-- PROMPT --
Find the string "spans" in the data, and copy out each line that has it.

(Excerpts from a dataset)
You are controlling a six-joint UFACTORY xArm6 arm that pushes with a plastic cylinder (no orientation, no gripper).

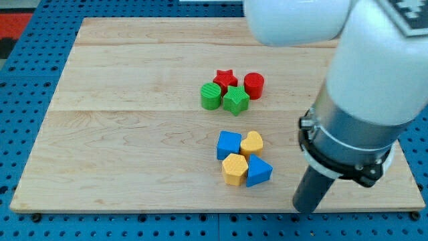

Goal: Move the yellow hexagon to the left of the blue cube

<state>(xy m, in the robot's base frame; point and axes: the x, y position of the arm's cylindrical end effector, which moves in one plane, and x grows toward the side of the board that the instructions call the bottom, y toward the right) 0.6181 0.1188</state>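
Observation:
The yellow hexagon (235,169) lies on the wooden board (134,120) toward the view's bottom, just below the blue cube (229,144) and touching it. A yellow heart (252,143) sits right of the blue cube. A blue triangle (259,171) touches the hexagon's right side. My tip (305,208) is near the board's bottom edge, to the right of and a little below the blue triangle, apart from all the blocks.
A red star (225,79), a red cylinder (254,86), a green cylinder (210,96) and a green star (236,100) cluster above the blue cube. The arm's white and grey body (368,100) fills the view's right side.

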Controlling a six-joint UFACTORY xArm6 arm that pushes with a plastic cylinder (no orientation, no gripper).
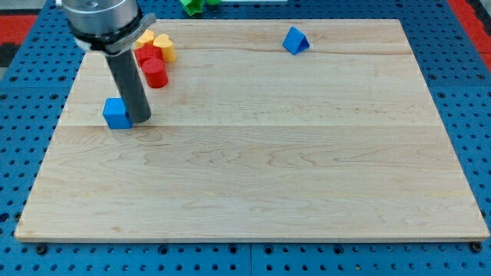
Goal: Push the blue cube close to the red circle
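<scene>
Camera view showed wooden board (253,176), mostly bare. Red circle (155,73) sat near view's top left, in cluster with yellow pieces (163,46). Blue cube (116,113) lay just below, slightly left. My tip (140,121) touched cube's right side; plain rod, nothing to open or close. Blue wedge (294,41) far off, irrelevant.

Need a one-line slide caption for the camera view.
My tip touches the blue cube on its right; the red circle sits above, toward the view's top.

Bare wooden board (268,169) across centre and right — crowded only top-left: red circle (155,73), yellow blocks (163,44).
</scene>
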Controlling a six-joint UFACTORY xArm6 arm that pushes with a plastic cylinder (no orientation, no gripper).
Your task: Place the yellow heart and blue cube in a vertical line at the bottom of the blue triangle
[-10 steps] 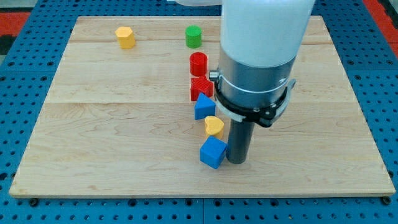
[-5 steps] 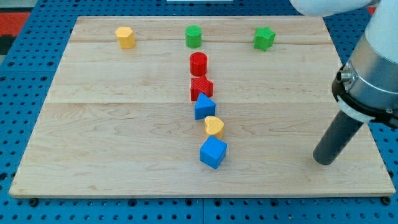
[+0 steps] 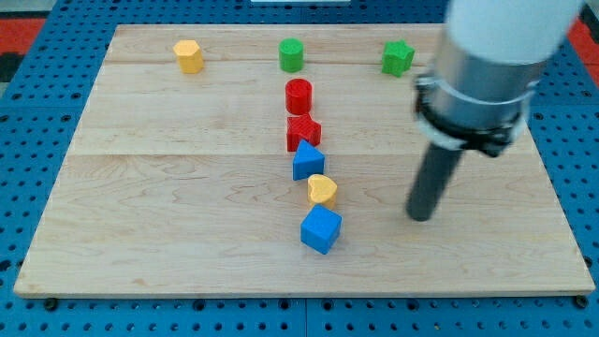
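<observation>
Camera view: wooden board [image 3: 168, 187] with my rod standing clear of a column of blocks.
My arm carries no claw, only the rod, so nothing is spread or pinched; my tip [image 3: 421, 218] rests on bare board. To its left, well apart, sit the blue cube [image 3: 321, 229], the yellow heart [image 3: 322, 190] just above it, and the blue triangle [image 3: 307, 160] above that, in a slightly slanted line. Further up are two red blocks [image 3: 302, 132] [image 3: 299, 95]; along the top edge lie a green star-like block [image 3: 397, 58], a green cylinder [image 3: 291, 55] and a yellow block [image 3: 188, 56].

Bright, even light; the arm [image 3: 487, 65] is motion-blurred (blocks stay sharp).
</observation>
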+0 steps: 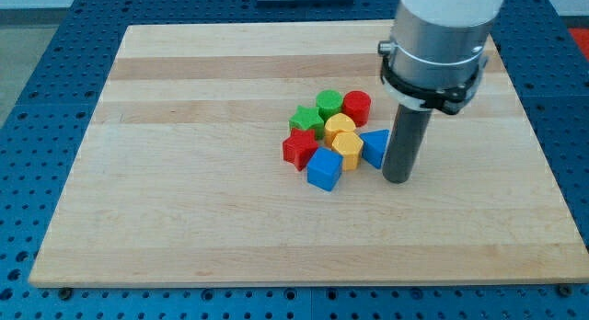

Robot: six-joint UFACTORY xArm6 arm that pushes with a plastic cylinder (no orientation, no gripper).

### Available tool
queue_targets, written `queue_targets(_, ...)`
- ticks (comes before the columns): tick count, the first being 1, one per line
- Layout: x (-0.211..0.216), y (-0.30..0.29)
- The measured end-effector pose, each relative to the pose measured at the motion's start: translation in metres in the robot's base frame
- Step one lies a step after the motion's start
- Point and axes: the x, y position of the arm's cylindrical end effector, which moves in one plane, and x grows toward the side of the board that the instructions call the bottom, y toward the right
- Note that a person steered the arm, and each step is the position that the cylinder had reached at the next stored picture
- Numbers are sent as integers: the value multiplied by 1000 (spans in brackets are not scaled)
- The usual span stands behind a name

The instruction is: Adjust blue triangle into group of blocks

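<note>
1. Progress is looking nearly complete: the blue triangle [375,147] is sitting at the right edge of the cluster near the middle of the frame, appearing to touch the yellow block [347,147] beside it.
2. The rest of the group is lying packed together to its left: a second yellow block [339,127], a red cylinder [357,107], a green cylinder [329,104], a green star [306,120], a red star [299,148] and a blue cube [324,169].
3. My tip [397,177] is standing on the bench [184,99] just right of the triangle, touching it or nearly so; I cannot tell which.
4. There are no fingers on this arm, only the rod, so nothing is being pinched.
5. What is remaining, I judge, is at most a small nudge leftward to seat the triangle tighter.
6. The triangle is partly hidden behind the rod; one corner seems to be pointing towards the frame's bottom, but its long axis I cannot make out.
</note>
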Motion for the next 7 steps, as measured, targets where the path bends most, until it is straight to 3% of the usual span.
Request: queue_targets(7, -36, -1)
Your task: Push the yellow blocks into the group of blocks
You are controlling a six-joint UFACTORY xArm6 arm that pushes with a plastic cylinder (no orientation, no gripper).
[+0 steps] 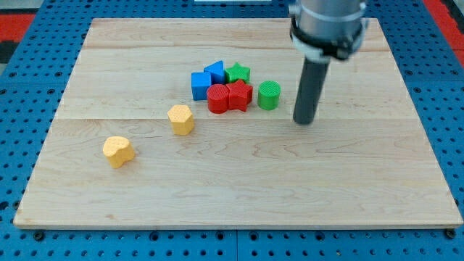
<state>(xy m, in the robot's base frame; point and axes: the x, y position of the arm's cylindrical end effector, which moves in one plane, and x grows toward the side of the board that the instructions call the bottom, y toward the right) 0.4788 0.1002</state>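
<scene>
Right now your arm sits on the wrong side of the work: my tip (pixel 305 122) rests on the wooden board (pixel 239 188) just right of the green cylinder (pixel 269 95), apart from it and touching no block. There are no jaws on this rig, only the rod, so nothing is open, closed or clamped.

The group lies in the far middle of the board: a blue cube (pixel 201 85) and a second blue block (pixel 215 71) on its left, a green star (pixel 238 72) at the far side, a red cylinder (pixel 217 98) and a red block (pixel 240 96) at the near side, and the green cylinder at its right end.

Both task blocks are outside it. The nearer yellow block (pixel 181 119) sits near and left of the red cylinder, a short gap away. The farther yellow block (pixel 117 151) is well apart, nearer and further left.

You appear to be at the approach step, with neither push started. The next move probably calls for swinging around the near side of the group, without clipping it, to get behind a yellow block on its near-left side, then pushing up and right.

The arm's upper part is cut off at the view's top. The yellow blocks' exact shapes are hard to make out, and the second blue block is partly hidden.
</scene>
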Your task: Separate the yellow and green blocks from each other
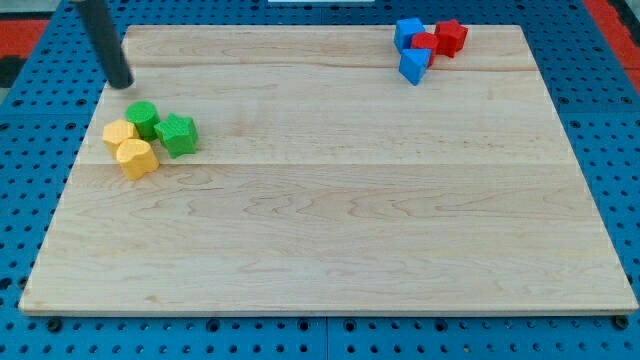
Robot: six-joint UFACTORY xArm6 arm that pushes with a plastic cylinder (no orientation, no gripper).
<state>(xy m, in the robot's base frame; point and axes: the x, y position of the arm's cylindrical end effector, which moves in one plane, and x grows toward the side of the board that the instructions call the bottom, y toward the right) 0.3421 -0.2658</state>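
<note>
Nearest the view's bottom lies the bare front edge of the pale wooden desk [330, 300], which rests on a blue pegboard [30, 200]. Over at the view's left sits a tight cluster of four small blocks: a yellow heart-like block [136, 158] lowest, a second yellow block [118, 134] just above and left of it, a round green block [142, 118] at the top, and a green star-shaped block [177, 135] on the right. All four appear to touch or nearly touch; I cannot tell whether any gaps separate them. The tool is only a straight dark rod, with nothing to open or close, and my tip [122, 84] stands on the desk just above the round green block, near it but apart. The rod leans up toward the view's left and is cut off by the top edge. Far away at the view's top right, two blue blocks [412, 62] and two red blocks [450, 37] huddle together, their shapes hard to make out.
</note>
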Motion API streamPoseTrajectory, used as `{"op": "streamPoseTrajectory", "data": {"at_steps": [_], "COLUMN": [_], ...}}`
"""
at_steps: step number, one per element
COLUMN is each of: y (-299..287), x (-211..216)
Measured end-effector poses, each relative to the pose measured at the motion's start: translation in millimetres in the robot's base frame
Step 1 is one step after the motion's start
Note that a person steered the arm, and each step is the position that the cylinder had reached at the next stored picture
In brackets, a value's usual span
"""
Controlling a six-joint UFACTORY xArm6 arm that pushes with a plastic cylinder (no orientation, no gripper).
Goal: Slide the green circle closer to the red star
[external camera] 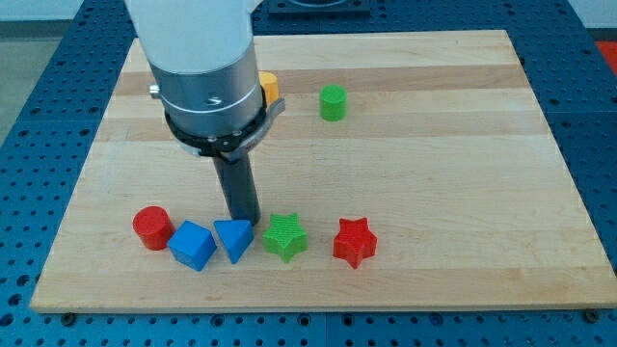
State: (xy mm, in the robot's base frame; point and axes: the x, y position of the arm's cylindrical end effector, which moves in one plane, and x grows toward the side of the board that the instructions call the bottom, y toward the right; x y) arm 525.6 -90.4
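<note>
The green circle [333, 101] stands alone in the upper middle of the wooden board [434, 173]. The red star [354, 241] lies near the view's bottom, right of centre. My tip [243, 221] is down at the bottom row, touching the top of the blue triangle [233, 238], left of the green star [285, 236]. The tip is far from the green circle, below and to its left, and left of the red star.
A red cylinder [151, 227] and a blue cube [193, 245] sit at the left of the bottom row. A yellow-orange block [269, 88] is mostly hidden behind the arm's body [207, 77] at the view's top.
</note>
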Motion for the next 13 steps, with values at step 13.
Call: {"op": "streamPoseTrajectory", "data": {"at_steps": [13], "y": [85.2], "x": [-187.3]}}
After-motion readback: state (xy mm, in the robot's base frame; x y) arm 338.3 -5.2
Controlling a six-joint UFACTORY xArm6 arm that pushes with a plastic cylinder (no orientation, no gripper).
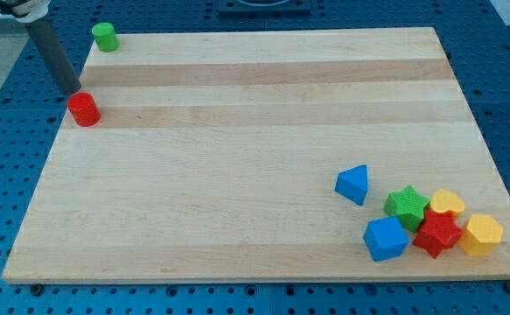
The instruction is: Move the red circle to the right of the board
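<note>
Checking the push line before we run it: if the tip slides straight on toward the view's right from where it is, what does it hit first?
My tip sits at the view's upper left of the red circle, close or touching. Heading right and slightly down, it meets the red circle first. Beyond that the board looks free; the cluster at lower right lies well below that line.

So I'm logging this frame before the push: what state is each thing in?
my tip: just above-left of the red circle, about touching
red circle: upright, board's left edge
green cylinder: upright, top-left corner
blue triangle: alone, apart from the cluster
green star: clustered, touching the red star
</note>
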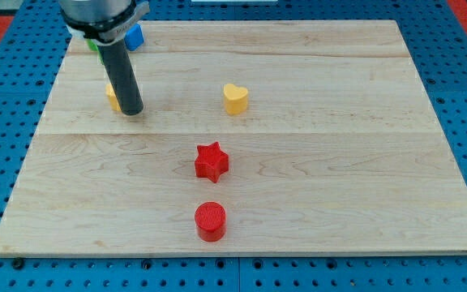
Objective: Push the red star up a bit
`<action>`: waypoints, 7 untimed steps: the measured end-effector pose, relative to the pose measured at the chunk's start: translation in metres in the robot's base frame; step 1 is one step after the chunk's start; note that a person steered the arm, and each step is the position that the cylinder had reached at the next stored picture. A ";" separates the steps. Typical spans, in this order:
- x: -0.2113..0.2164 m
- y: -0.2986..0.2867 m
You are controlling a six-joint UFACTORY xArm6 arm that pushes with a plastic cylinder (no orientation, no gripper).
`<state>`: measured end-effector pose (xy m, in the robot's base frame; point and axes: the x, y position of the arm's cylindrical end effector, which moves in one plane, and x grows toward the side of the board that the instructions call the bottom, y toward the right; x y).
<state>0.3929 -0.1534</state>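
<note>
The red star [211, 161] lies near the middle of the wooden board [339, 186]. My tip [131, 110] rests on the board well to the star's upper left, apart from it. A yellow block [113, 96] sits just behind the rod on its left, mostly hidden. A red cylinder [211, 221] lies below the star. A yellow heart [235, 98] lies above and a little right of the star.
A blue block [134, 36] and a bit of a green block [92, 45] show at the view's top left, partly hidden by the arm. The board lies on a blue pegboard surface [460, 97].
</note>
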 end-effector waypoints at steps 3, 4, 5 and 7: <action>0.004 0.039; 0.004 0.054; 0.004 0.068; 0.004 0.097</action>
<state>0.3968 -0.0560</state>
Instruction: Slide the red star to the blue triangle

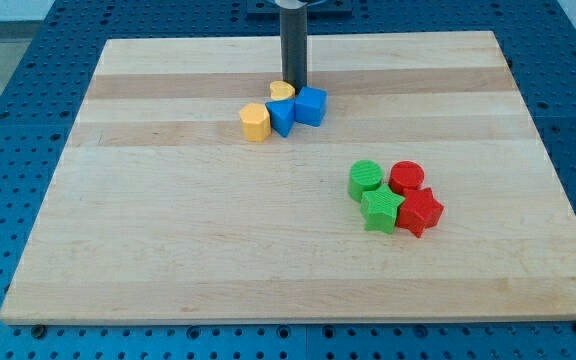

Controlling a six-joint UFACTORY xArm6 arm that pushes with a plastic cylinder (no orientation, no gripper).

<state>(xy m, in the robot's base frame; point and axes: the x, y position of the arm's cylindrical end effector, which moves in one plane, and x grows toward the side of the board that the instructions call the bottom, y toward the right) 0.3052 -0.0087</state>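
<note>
**Sitting at the upper cluster, far from the red star**

Scanning from the view's left, I first meet the wooden board [168,260] lying on a blue perforated table [8,120]. Left of centre, toward the view's top, a yellow block [255,122] of rounded shape touches the blue triangle [281,118], which in turn touches a blue cube [311,106]. A second yellow block [282,91] peeks out just behind them. My tip [294,84] comes down right there, just beside that second yellow block and at the top edge of the blue pair; I cannot tell whether it touches either. The rod carries no pincer, so there is no opening to report.

Further right and lower, well apart from that group, four blocks huddle together: a green cylinder [365,179], a green star [380,210], a red cylinder [406,178], and the red star [420,211] at the view's right, touching the green star.
</note>
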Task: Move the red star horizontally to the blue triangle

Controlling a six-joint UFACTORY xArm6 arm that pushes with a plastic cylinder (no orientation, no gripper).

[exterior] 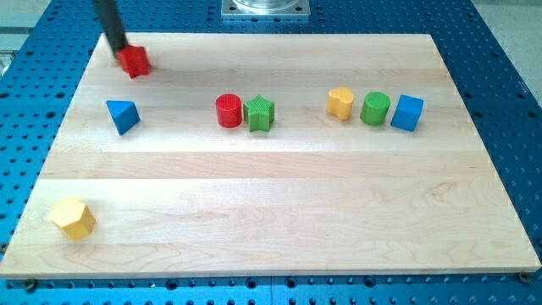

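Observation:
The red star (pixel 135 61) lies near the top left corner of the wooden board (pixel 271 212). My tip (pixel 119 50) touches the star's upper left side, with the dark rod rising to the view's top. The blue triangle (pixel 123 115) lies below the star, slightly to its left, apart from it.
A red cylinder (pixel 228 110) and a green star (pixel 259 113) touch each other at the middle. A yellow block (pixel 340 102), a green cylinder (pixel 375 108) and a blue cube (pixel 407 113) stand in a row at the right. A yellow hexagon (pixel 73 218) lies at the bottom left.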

-- OUTPUT FOR THIS TASK --
- Numbers are sent as integers: the value multiplied by 1000 (spans in brackets are not scaled)
`<action>`: waypoints, 7 untimed steps: the measured end-effector pose, relative to the pose measured at the chunk's start: translation in metres in the robot's base frame; step 1 is one step after the chunk's start; note that a person steered the arm, and each step is the position that the cylinder had reached at the next stored picture. A ";" separates the steps. Typical spans, in this order:

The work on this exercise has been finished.